REQUIRED WORK:
For each line in the data below that has the word "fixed", copy that line.

PROVIDED DATA:

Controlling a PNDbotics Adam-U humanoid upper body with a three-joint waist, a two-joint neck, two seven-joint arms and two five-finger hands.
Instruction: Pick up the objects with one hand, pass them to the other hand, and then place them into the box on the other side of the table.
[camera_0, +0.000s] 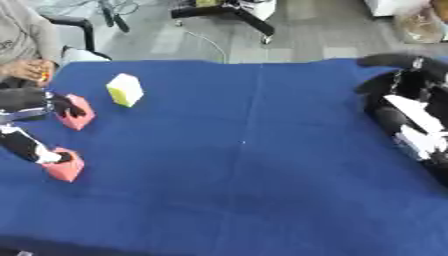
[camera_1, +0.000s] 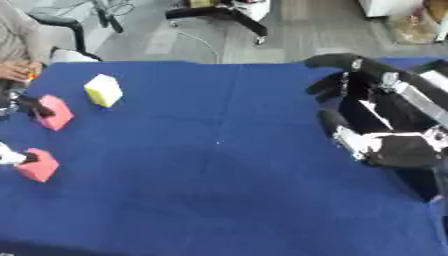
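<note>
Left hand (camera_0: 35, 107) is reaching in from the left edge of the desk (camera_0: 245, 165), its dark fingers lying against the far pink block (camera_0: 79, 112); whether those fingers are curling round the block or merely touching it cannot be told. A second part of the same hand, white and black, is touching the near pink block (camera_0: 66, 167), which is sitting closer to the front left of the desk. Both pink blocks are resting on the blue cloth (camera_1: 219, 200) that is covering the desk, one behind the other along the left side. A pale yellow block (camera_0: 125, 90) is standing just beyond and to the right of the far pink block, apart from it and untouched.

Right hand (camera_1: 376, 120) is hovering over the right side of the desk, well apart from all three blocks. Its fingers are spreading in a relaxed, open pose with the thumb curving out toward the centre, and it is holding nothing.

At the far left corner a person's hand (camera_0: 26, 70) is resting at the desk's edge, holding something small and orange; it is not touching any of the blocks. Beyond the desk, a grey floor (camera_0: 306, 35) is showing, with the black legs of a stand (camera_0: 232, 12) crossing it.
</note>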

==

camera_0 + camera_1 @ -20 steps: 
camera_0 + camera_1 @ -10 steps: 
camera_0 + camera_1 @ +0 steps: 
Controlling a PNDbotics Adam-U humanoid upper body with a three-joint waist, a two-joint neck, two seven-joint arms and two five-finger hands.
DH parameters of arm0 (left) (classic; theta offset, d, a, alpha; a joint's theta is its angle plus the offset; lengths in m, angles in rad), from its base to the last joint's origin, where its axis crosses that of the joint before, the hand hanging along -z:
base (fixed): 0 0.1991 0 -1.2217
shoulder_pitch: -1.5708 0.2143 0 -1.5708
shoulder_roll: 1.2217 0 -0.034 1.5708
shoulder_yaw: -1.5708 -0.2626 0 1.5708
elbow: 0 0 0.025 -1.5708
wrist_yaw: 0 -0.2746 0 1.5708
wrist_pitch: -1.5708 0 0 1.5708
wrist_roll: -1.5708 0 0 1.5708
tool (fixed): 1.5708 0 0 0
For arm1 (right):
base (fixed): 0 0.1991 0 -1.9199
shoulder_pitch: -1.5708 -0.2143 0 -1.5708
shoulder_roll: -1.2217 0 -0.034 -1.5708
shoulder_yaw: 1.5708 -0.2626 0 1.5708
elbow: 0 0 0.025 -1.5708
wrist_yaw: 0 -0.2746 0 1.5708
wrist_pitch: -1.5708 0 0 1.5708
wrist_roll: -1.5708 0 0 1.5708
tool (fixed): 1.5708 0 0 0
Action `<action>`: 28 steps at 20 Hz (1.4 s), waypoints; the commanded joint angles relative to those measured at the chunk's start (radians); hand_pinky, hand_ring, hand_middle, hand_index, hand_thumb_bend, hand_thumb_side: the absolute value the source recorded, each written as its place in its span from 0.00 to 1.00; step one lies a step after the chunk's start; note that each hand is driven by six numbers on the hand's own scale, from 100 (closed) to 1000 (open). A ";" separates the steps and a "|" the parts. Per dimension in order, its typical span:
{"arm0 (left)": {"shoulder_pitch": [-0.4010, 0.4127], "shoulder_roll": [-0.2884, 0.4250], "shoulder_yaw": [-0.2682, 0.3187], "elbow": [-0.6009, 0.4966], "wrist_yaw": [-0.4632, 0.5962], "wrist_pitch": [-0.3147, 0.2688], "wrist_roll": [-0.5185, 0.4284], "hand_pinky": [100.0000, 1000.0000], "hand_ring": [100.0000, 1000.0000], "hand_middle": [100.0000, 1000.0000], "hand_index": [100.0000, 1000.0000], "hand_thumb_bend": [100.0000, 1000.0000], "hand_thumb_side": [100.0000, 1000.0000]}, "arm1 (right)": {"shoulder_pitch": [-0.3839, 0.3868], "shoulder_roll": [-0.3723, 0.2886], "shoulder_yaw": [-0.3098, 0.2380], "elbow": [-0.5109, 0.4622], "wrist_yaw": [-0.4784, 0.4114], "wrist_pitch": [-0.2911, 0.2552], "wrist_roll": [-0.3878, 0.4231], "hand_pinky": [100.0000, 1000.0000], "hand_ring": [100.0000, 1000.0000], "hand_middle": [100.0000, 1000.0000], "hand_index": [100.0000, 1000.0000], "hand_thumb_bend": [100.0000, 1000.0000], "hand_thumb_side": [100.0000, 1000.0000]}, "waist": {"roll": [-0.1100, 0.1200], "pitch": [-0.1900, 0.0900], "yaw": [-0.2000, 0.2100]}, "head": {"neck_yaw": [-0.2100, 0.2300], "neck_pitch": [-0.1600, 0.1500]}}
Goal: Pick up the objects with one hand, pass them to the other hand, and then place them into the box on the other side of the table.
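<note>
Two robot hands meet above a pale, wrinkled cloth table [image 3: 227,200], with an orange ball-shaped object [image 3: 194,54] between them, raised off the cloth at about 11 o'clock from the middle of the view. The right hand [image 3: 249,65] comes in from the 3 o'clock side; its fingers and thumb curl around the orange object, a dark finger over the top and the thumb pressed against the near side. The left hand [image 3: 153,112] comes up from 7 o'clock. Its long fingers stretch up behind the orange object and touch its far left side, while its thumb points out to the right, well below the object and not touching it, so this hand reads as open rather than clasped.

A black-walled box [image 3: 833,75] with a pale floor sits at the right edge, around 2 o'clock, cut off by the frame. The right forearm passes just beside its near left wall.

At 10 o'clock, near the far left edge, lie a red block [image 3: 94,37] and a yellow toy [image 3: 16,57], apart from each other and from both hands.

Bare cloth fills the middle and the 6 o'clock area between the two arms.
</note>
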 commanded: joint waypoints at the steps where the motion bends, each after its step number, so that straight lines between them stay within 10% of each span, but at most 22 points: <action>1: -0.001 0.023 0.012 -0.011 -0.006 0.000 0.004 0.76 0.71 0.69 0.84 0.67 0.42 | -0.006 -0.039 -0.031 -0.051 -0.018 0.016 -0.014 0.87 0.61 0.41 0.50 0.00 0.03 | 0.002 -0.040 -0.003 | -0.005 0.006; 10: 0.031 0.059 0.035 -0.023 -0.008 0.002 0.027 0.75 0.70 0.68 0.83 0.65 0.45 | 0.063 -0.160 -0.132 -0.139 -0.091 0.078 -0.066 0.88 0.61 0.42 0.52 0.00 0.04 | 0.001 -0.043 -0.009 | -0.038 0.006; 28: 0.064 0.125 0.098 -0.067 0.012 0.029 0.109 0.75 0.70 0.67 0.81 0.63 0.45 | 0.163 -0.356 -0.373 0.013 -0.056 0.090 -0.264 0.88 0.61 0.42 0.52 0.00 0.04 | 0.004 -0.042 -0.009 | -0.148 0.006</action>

RESPONSE FOR THIS EXERCISE:
base (fixed): 0 0.1991 0 -1.2217
tool (fixed): 1.5708 0 0 0
base (fixed): 0 0.1991 0 -1.9199
tool (fixed): 1.5708 0 0 0

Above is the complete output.